Work instructions:
Apart from the pictures, everything in the lines below must be printed exactly.

--- Exercise data Enclosed Below ---

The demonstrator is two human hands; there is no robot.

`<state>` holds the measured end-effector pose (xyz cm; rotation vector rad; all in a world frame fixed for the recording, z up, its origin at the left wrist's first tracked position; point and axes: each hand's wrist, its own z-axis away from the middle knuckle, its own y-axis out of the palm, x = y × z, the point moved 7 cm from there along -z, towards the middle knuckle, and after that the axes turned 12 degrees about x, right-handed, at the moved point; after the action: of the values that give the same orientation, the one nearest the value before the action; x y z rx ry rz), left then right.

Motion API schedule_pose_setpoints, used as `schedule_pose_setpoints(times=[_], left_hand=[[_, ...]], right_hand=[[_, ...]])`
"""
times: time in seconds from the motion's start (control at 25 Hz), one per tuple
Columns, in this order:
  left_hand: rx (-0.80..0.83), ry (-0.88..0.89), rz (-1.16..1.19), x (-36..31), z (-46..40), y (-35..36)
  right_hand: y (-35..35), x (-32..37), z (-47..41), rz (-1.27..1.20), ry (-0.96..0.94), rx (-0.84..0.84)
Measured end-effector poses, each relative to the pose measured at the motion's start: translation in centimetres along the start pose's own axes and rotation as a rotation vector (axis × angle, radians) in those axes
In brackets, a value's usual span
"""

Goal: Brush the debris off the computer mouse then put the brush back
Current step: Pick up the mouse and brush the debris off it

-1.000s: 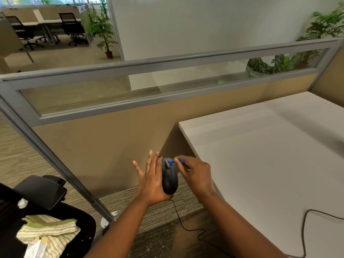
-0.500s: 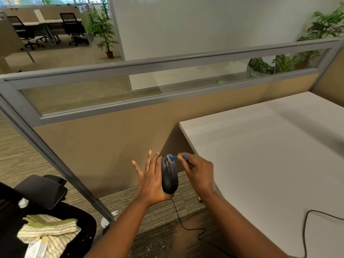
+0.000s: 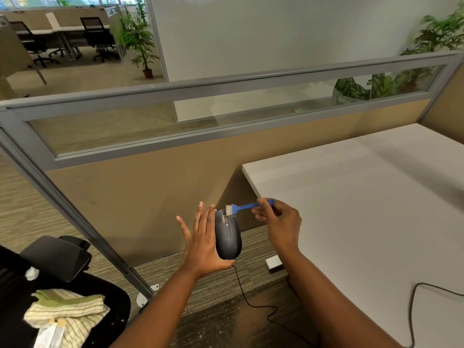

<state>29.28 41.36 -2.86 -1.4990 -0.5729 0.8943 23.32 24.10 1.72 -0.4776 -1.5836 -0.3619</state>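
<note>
A black wired computer mouse (image 3: pixel 228 237) rests upright against the palm of my left hand (image 3: pixel 200 243), held over the carpet left of the desk. Pale debris clings around its scroll wheel at the top. My right hand (image 3: pixel 278 222) pinches the handle of a small blue brush (image 3: pixel 247 206) with white bristles. The bristles touch the front top of the mouse. The mouse cable (image 3: pixel 253 301) hangs down and runs back toward the desk.
A white desk (image 3: pixel 364 209) fills the right side, with a black cable (image 3: pixel 416 305) on it. A tan partition with a glass strip (image 3: pixel 175 126) stands ahead. A black chair (image 3: pixel 62 310) at the lower left carries a striped cloth (image 3: pixel 65 312).
My right hand has drawn back to the right, so more of the blue brush handle shows. The bristles have moved up to the mouse's front end. The left hand holds the mouse still.
</note>
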Motion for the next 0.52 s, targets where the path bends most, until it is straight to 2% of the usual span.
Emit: schedule_pose_setpoints(times=[0.24,0.4,0.52], left_hand=[[-0.009,-0.003,-0.008,0.3,0.0,-0.2],[-0.01,0.026,-0.023,0.0,0.0,-0.2],[-0.014,0.035,-0.003,-0.1,0.0,-0.3]], right_hand=[[-0.9,-0.2,0.1,0.085,0.003,-0.075],[0.3,-0.4,-0.2,-0.048,0.024,0.028],[-0.1,-0.3,-0.1,0.089,-0.009,-0.025]])
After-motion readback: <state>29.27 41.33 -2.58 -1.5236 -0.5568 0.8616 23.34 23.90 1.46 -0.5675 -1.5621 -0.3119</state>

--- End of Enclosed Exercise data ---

Expected output:
The demonstrator is two human hands; there is no robot.

`<state>` holds the measured end-effector pose (xyz cm; rotation vector rad; all in a world frame fixed for the recording, z up, its origin at the left wrist's first tracked position; point and axes: each hand's wrist, its own z-axis away from the middle knuckle, its own y-axis out of the palm, x = y × z, the point moved 7 cm from there along -z, towards the middle knuckle, and after that the axes turned 12 degrees about x, right-handed, at the moved point; after the action: of the values that give the same orientation, the one nearest the value before the action; x y z rx ry rz), left then right.

Motion API schedule_pose_setpoints, used as `schedule_pose_setpoints(times=[_], left_hand=[[_, ...]], right_hand=[[_, ...]])`
"""
times: time in seconds from the motion's start (control at 25 Hz), one per tuple
Columns, in this order:
  left_hand: rx (-0.80..0.83), ry (-0.88..0.89), rz (-1.16..1.19), x (-36..31), z (-46..40), y (-35..36)
  right_hand: y (-35..35), x (-32..37), z (-47..41), rz (-1.27..1.20), ry (-0.96..0.94), rx (-0.84..0.84)
Measured end-effector poses, each relative to the pose measured at the motion's start: translation in centimetres along the start pose's own axes and rotation as a rotation vector (axis × angle, radians) in those axes
In brackets, a value's usual span
"""

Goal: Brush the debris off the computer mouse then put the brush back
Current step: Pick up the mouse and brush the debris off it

-1.000s: 
-0.500s: 
+0.000s: 

<state>29.28 41.36 -2.86 -1.4990 -0.5729 0.8943 23.32 24.10 1.72 -0.4776 -1.5836 -0.3619</state>
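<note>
A black wired computer mouse (image 3: pixel 228 237) rests upright against the palm of my left hand (image 3: pixel 200 243), held over the carpet left of the desk. Pale debris clings around its scroll wheel at the top. My right hand (image 3: pixel 278 222) pinches the handle of a small blue brush (image 3: pixel 247 206) with white bristles. The bristles touch the front top of the mouse. The mouse cable (image 3: pixel 253 301) hangs down and runs back toward the desk.
A white desk (image 3: pixel 364 209) fills the right side, with a black cable (image 3: pixel 416 305) on it. A tan partition with a glass strip (image 3: pixel 175 126) stands ahead. A black chair (image 3: pixel 62 310) at the lower left carries a striped cloth (image 3: pixel 65 312).
My right hand has drawn back to the right, so more of the blue brush handle shows. The bristles have moved up to the mouse's front end. The left hand holds the mouse still.
</note>
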Motion for the next 0.52 s, targets where the path bends most, until it is straight to 2% of the usual span.
Emit: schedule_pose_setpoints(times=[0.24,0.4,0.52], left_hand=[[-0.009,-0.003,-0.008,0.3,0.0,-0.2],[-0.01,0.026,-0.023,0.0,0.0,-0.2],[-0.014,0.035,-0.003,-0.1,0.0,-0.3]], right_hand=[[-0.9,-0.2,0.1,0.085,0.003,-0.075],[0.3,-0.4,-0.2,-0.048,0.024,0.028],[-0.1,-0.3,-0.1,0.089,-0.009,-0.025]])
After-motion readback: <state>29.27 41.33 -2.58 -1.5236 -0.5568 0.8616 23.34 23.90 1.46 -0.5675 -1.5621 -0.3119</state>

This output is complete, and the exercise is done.